__PROBLEM STATEMENT__
Scan the entries below for the word "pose" and copy every line in which it occurs.

__Source records__
══════

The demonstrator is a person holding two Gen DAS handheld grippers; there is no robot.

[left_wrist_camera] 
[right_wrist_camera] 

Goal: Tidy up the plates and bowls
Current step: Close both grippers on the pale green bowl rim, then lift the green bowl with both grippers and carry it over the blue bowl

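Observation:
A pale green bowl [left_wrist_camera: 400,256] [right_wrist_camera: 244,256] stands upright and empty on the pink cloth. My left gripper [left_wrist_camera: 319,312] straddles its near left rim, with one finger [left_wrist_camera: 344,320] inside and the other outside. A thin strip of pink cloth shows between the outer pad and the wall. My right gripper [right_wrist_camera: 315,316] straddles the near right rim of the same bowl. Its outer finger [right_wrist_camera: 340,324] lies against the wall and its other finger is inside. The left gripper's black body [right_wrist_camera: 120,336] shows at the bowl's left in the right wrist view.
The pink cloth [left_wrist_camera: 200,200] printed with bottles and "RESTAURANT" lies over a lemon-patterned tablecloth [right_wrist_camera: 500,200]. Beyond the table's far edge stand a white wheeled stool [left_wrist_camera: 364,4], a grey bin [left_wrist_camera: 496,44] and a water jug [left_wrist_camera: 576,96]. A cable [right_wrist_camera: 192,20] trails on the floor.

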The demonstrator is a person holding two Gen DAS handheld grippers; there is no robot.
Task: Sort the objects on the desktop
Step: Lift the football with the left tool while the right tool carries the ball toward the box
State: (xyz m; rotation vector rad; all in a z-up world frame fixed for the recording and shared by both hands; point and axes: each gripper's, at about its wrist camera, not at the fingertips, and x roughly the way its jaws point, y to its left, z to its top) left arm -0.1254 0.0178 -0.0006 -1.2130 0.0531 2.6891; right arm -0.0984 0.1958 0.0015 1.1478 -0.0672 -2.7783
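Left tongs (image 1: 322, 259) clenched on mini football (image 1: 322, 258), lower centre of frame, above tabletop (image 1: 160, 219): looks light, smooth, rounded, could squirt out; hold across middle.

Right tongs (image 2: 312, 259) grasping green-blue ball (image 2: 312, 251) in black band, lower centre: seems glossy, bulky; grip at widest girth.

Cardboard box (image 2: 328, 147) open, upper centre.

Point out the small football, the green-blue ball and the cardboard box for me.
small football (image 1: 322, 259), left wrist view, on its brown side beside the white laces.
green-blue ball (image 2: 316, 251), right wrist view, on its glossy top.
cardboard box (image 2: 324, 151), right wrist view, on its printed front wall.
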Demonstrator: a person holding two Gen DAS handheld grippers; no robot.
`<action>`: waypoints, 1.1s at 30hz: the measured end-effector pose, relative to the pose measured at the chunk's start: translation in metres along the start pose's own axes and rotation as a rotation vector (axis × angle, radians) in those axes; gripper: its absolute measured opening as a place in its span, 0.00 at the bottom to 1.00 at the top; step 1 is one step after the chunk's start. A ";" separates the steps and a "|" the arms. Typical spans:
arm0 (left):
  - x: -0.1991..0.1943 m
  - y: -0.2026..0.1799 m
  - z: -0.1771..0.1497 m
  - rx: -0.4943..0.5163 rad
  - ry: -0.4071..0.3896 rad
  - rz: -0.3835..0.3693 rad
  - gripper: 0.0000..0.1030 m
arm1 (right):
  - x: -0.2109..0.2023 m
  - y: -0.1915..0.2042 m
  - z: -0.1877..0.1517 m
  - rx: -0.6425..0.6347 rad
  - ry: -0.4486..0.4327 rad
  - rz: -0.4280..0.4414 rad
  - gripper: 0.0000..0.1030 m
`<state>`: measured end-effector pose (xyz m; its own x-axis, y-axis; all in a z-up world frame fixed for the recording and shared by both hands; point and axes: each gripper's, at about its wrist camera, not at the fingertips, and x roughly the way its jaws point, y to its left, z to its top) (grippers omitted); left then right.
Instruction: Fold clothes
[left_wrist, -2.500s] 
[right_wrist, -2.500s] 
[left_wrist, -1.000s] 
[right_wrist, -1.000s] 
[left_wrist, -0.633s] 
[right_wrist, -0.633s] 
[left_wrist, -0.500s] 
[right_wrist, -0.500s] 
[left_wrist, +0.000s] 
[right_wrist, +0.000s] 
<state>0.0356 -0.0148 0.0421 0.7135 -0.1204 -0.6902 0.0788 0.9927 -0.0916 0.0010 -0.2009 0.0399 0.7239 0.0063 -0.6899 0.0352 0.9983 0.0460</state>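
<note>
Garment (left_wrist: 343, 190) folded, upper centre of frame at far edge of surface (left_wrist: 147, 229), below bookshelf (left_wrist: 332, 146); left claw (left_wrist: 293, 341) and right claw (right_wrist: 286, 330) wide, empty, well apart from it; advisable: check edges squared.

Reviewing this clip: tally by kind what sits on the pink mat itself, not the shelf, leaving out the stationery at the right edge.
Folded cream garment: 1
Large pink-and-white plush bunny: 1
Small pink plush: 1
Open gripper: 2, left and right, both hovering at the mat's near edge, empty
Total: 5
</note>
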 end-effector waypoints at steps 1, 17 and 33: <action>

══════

__ANSWER BELOW__
`<action>`: waypoints, 1.1s at 30hz: the measured end-effector pose, relative to the pose measured at the chunk's start: translation in metres along the start pose's own axes and rotation as a rotation vector (axis × angle, radians) in those axes; gripper: its absolute measured opening as a place in its span, 0.00 at the bottom to 1.00 at the top; step 1 is one step after the chunk's start. A ";" separates the steps and a "|" the arms. Typical spans:
`<state>`: measured end-effector pose (xyz m; its own x-axis, y-axis; all in a z-up world frame fixed for the recording and shared by both hands; point and axes: each gripper's, at about its wrist camera, not at the fingertips, and x roughly the way its jaws point, y to its left, z to its top) (grippers omitted); left then right.

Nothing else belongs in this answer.